▶ _WHAT IS REQUIRED_: Please return all of the data exactly as written.

%%

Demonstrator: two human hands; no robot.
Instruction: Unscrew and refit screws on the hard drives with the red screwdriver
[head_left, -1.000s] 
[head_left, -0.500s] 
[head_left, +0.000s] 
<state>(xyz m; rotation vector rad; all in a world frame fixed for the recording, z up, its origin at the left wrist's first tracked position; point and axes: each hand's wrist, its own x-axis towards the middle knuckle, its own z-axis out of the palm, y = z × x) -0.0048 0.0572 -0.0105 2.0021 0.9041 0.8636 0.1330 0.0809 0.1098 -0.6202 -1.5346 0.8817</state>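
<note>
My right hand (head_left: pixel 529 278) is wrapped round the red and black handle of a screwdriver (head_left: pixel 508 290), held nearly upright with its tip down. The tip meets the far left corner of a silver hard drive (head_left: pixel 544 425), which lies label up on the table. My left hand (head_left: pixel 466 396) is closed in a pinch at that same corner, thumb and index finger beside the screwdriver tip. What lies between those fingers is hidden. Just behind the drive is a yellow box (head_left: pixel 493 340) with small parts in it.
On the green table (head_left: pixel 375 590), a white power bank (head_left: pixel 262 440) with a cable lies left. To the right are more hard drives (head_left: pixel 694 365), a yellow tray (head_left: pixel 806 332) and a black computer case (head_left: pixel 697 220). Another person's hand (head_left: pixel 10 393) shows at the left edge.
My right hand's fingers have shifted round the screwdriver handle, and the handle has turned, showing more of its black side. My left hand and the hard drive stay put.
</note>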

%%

▶ _EXERCISE SOLUTION_:
Demonstrator: two human hands; no robot.
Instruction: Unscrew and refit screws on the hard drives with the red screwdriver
[head_left, -1.000s] 
[head_left, -0.500s] 
[head_left, +0.000s] 
<state>(xyz m; rotation vector rad; all in a world frame fixed for the recording, z up, its origin at the left wrist's first tracked position; point and axes: each hand's wrist, its own x-axis towards the middle knuckle, its own z-axis out of the palm, y = z × x) -0.0048 0.0572 -0.0105 2.0021 0.9041 0.8636 0.1330 0.0809 0.1098 -0.6202 -1.5346 0.8817</state>
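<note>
My right hand (head_left: pixel 529 278) is wrapped round the red and black handle of a screwdriver (head_left: pixel 508 290), held nearly upright with its tip down. The tip meets the far left corner of a silver hard drive (head_left: pixel 544 425), which lies label up on the table. My left hand (head_left: pixel 466 396) is closed in a pinch at that same corner, thumb and index finger beside the screwdriver tip. What lies between those fingers is hidden. Just behind the drive is a yellow box (head_left: pixel 493 340) with small parts in it.
On the green table (head_left: pixel 375 590), a white power bank (head_left: pixel 262 440) with a cable lies left. To the right are more hard drives (head_left: pixel 694 365), a yellow tray (head_left: pixel 806 332) and a black computer case (head_left: pixel 697 220). Another person's hand (head_left: pixel 10 393) shows at the left edge.
My right hand's fingers have shifted round the screwdriver handle, and the handle has turned, showing more of its black side. My left hand and the hard drive stay put.
</note>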

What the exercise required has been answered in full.